D4RL & NeoRL Benchmarks Overview

Updated 6 December 2025

D4RL and NeoRL benchmarks are evaluation suites for offline reinforcement learning that use realistic, diverse datasets and environments to mimic practical data collection constraints.
They employ unified APIs, normalized scoring metrics, and standardized evaluation protocols to systematically compare algorithm performance across various data regimes.
Their design addresses key issues like safety, partial observability, and non-Markovian dynamics, pushing advancements in robust, deployment-focused reinforcement learning research.

D4RL and NeoRL Benchmarks

D4RL (Datasets for Deep Data-Driven Reinforcement Learning) and the NeoRL benchmark family represent two of the most widely adopted suites for evaluating offline reinforcement learning (offline RL) algorithms. D4RL aims to provide challenging, realistic, and diverse datasets inspired by real-world data collection protocols, while the NeoRL series extends this paradigm by focusing on domains and data properties that directly address practical, deployment-driven RL challenges such as safety, conservative data regimes, partial observability, and non-Markovian dynamics. Both suites have driven advances in offline RL by providing unified APIs, established evaluation metrics, carefully constructed datasets, and community benchmarks that highlight prevailing algorithmic limitations on realistic tasks.

1. Core Structure and Design Principles

D4RL defines a broad set of environments explicitly tailored for the offline RL setting, emphasizing the realistic constraints and heterogeneity found in practical data (Fu et al., 2020). Datasets are generated using a variety of controllers—including learned policies at different levels of proficiency, hand-designed planners, and human demonstrators—and are designed to yield broad classes of offline learning challenges:

Bias due to narrow support (expert data)
High variance or under-constrained support (random/medium policies)
Sparse rewards and compositional “stitching” (e.g., AntMaze, Kitchen)
Undirected, multitask, or multimodal logs (e.g., Kitchen-mixed, FrankaKitchen)

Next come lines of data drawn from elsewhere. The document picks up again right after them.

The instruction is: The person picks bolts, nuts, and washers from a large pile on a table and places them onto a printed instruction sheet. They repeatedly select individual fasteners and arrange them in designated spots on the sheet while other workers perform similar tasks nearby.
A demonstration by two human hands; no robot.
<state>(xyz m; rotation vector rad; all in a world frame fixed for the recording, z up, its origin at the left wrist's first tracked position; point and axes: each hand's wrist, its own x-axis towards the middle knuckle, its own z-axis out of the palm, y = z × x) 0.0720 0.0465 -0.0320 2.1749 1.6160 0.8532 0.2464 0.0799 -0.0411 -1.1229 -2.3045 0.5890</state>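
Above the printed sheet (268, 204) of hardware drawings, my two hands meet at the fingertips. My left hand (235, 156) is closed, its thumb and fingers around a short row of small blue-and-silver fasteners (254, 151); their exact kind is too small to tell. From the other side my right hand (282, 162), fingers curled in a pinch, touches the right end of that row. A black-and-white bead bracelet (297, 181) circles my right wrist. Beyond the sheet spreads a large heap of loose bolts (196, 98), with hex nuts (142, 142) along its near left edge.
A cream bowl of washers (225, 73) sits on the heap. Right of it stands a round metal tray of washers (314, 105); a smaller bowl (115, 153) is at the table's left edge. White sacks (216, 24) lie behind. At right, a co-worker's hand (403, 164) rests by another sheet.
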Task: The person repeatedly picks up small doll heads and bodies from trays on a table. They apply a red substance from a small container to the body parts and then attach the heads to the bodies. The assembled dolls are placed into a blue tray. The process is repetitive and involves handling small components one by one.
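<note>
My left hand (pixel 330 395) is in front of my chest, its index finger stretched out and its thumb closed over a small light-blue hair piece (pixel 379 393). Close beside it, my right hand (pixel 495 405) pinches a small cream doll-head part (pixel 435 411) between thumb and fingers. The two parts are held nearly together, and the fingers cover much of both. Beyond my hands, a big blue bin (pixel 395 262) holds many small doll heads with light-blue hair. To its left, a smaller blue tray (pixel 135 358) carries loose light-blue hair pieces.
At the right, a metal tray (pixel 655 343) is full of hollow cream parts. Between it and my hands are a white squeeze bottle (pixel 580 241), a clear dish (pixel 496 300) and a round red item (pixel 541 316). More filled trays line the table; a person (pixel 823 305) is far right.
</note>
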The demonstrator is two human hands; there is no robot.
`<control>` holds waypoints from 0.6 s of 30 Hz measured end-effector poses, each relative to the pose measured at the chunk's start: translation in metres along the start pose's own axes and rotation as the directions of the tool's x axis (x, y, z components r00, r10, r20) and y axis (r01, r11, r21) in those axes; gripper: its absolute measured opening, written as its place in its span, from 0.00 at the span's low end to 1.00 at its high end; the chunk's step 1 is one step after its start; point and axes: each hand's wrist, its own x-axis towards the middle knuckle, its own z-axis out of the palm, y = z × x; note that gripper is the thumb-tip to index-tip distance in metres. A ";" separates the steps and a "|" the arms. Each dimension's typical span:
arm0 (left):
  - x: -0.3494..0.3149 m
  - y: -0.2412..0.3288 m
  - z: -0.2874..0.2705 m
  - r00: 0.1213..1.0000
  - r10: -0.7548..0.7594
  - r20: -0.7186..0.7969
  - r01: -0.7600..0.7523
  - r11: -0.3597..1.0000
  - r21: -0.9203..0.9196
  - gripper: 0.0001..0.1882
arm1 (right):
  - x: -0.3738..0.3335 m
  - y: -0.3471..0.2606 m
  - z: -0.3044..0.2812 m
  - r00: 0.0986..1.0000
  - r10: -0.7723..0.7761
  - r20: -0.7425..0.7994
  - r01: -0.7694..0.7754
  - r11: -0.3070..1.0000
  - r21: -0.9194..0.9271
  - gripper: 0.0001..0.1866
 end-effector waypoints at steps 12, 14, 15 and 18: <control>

NeoRL and its successor NeoRL-2 build upon these ideas but select domains and data generation protocols that accentuate deployment bottlenecks:

Conservative, low-coverage data from deterministic or PID controllers
Explicit time delays, partial observability, and non-Markovian transitions
Global safety constraints and exogenous factors (e.g., variable wind, friction)
Data sizes reflecting real collection limitations (100s–1,000s of samples)
Unreliable or high-variance off-policy evaluation

NeoRL’s design imposes controlled dataset sizes, deterministic- and stochastic-behavior policy splits, and often provides explicit offline test sets to more closely mimic real-world hyperparameter tuning and policy validation scenarios (Qin et al., 2021, Gao et al., 25 Mar 2025).

2. Dataset Composition and Task Taxonomy

D4RL organizes tasks and datasets into multiple domains and collection regimes, with the following prominent examples:

MuJoCo locomotion: Hopper-v2, HalfCheetah-v2, Walker2d-v2, each with “random,” “medium,” “medium-replay,” and “medium-expert” buffers, sizes typically 1–2 million transitions.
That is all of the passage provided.